Foods like sweet potatoes and most melons are probably not best grown in containers. These foods require a lot of space to spread and mature. For instance, in fields, watermelons are typically planted about four feet apart. It could be tough to achieve that distance in pots.
Herbs should be planted in pots that are at least a half-gallon in size. Dwarf cultivars like cabbage, lettuces and peas can grow best in 2-gallon containers. Dwarf carrots, peppers and tomatoes need to be planted in 5-gallon containers that are at least 15 inches wide.
Those who decide to give potted watermelons a try should plant them in 8- to 10-gallon pots, the report said.

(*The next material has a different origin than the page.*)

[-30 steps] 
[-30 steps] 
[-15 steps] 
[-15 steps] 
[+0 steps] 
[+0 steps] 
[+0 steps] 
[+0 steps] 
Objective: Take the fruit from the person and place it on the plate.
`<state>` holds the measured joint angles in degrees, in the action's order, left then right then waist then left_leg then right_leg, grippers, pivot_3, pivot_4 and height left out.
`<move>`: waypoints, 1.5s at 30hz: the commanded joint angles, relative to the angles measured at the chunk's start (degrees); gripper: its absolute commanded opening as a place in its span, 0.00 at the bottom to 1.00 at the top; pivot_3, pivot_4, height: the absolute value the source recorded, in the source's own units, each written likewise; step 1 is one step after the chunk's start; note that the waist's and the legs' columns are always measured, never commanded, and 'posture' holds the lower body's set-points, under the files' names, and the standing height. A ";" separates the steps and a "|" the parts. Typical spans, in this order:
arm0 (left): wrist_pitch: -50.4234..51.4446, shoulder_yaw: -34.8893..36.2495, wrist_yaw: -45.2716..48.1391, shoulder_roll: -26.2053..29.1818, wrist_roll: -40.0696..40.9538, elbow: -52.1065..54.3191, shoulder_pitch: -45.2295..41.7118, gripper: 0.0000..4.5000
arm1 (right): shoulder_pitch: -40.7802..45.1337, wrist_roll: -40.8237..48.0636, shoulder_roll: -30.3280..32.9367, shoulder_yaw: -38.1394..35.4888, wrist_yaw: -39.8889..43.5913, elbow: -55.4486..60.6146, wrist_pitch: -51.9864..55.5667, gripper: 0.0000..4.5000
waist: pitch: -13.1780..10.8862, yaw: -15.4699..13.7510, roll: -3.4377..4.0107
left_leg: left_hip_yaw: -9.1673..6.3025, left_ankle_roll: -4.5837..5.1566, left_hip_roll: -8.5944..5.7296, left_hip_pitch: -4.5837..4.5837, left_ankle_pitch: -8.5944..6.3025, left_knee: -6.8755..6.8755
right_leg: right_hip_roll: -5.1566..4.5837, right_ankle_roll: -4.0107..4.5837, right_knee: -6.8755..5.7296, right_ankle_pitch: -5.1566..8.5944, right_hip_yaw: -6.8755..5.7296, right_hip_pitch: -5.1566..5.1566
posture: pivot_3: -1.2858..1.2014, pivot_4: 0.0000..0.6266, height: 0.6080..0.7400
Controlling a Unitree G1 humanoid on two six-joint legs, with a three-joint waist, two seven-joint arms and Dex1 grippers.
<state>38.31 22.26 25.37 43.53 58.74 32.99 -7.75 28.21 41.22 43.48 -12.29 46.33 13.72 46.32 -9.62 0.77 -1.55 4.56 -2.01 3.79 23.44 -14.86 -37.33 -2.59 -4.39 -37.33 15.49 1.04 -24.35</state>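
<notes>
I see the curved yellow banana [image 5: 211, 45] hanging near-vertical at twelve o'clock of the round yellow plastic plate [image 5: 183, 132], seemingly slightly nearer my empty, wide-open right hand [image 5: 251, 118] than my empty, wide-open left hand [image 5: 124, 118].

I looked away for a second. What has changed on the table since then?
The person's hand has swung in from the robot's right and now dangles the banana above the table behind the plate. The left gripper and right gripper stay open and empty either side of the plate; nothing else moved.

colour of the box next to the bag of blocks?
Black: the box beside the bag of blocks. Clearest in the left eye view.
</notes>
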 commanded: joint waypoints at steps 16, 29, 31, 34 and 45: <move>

Regardless of where the crop is grown, Burtt recommends people get familiar with it before starting the gardening journey. A lot of cool-season crops can be grown directly from seeds. This includes cucumbers, lettuce and spinach, among other foods. Warm-season ones — like peppers, tomatoes and eggplants — grow best as transplants.
To transplant, a plant needs to be clipped from a larger one and replanted, or the seeds can be started separately and then planted in a container.
“The big thing I always tell people, no matter what, is remember that gardening is a trial-and-error process, which means I’m going to mess up,” Burtt said. “I can guarantee you the best experts in the world kill plants just as quickly as the biggest novices.”
Sarah Ruth of Park Circle can attest to this.
“My gardening is hit or miss, too,” Ruth said. “I’m a science teacher, so it’s a big experiment in my backyard.”
Ruth considers herself an organic urban farmer. She grows a variety of crops in pots and raised beds on about one-tenth of an acre.
She enjoys growing perennials that can stay outdoors all year and do fine with quarterly fertilizing. Right now, her backyard is filled with pots of lemons, peaches, clementine, figs, lettuce, strawberries and Jerusalem artichokes, among several other foods and herbs.
Ruth uses permaculture as a guide for her gardening habits. This means she works to mimic her backyard after an actual plant ecosystem. Everything is organic and free of pesticides and herbicides. She creates her own compost to supplement the soil.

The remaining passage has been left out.